The body of the policy is divided into six parts, which are more or less subdivided, those provisions which are pertinent to this case reading as- follows:

“Part I. Payments for Accidental Death, Dismemberment, or Loss of Sight as Stated in This Policy. — In first year of policy; For loss of life (principal sum of policy) $5,000.00: Provided such loss shall result within thirty days from the date of accident, solely from bodily injuries inflicted through external, violent, and accidental means, and solely and independently of all other causes, and only if such injuries are received while actually riding as a passenger in a place regularly provided for the transportation of passengers, within a street car, railroad car, * * * or other public conveyance provided by a common carrier for passenger service only. * * *
“Part II. For one-fifth of the amount stated in part I, if such loss shall result within 30 days from date of accident solely from such injuries which shall have caused continuous total disability from date of accident to date of such *667loss, but only when such injuries are sustained as follows:
“(1) While riding in any passenger elevator.
“(2) By the burning of certain buildings.
“(3) While riding in any private automobile.
“(4) While actually riding within a conveyance drawn by horse power provided that the insured shall not then be a hired driver thereof, or be riding or driving in or upon any conveyance used for any business purpose or any work whatsoever at the time of the accident (but the exception shall not apply to any physician * * *), in consequence of a collision or other accident to the conveyance in which the insured is so riding. * * *
“Part IV. Death mid Weekly Payments for other Accidental Causes. — If the insured should sustain, during the time of this insurance, any bodily injuries effected exclusively by external, violent, and accidental means otherwise than as specified in parts I and II hereof, which shall have caused continuous total disability from date of accident to date of loss, and which shall, independently of all other causes, result in death within 30 days from date of accident, the company shall pay, in lieu of all benefits, one-fiftieth (i/so) of the amount specified in part I for loss of life in the first year of the policy.”
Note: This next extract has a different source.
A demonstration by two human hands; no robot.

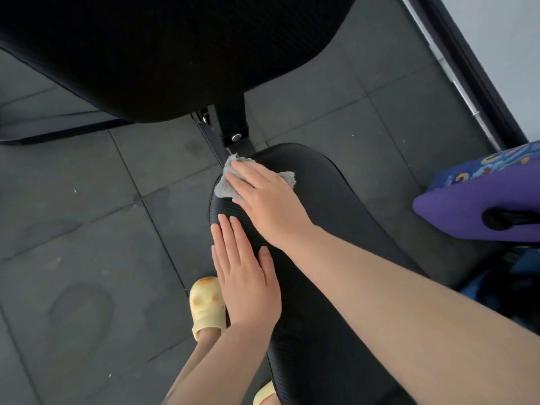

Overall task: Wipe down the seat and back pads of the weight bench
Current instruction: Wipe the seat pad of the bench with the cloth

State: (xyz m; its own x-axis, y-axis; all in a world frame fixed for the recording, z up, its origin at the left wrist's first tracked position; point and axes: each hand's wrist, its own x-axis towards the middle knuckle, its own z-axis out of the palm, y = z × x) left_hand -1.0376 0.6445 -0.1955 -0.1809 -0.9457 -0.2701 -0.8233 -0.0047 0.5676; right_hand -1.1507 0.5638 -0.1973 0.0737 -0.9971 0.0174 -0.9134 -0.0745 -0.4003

Mr. Lawton was about 57 years of age at the time of the accident out of which this suit has arisen, and had worked for the greater part of his life as a carpenter and builder. About two years before the accident, he had bought a farm of 80 acres near Oak Grove, in the parish of West Carroll, and had assumed the management and operation of it, planting crops of corn, cotton, and potatoes, and probably other produce, and raising hogs enough to furnish the pork and bacon required for home consumption. His relation to the business of carpentering and farming will sufficiently appear from the following excerpts from the testimony of the plaintiff, to wit:

“A. He was farming at the time of his death and worked at the carpenter’s trade, too. * * * Q. What was the size of his farm? A. 80 acres. Q. Did he work on the farm himself? A. He hired labor to work the crop. * * * Q. What did he raise? A. Cotton and corn. Q. Did he raise other farm products, such as hogs and potatoes? A. Only for his own use. Q. In your claim against the Pacific Coast Casualty Company you stated that your husband had hauled potatoes to Oak Grove; to whom did you state a little bit ago that those potatoes were sold? A. Mr. Jenkins. * * * Q. Your husband was in the habit, Mrs. Lawton, of marketing his cotton and other products, was he not? A. He had not marketed any that fall. Q. I am- asking you about his habit; in other words, he did the selling of his crop? A. Yes; he did when he had any to sell.”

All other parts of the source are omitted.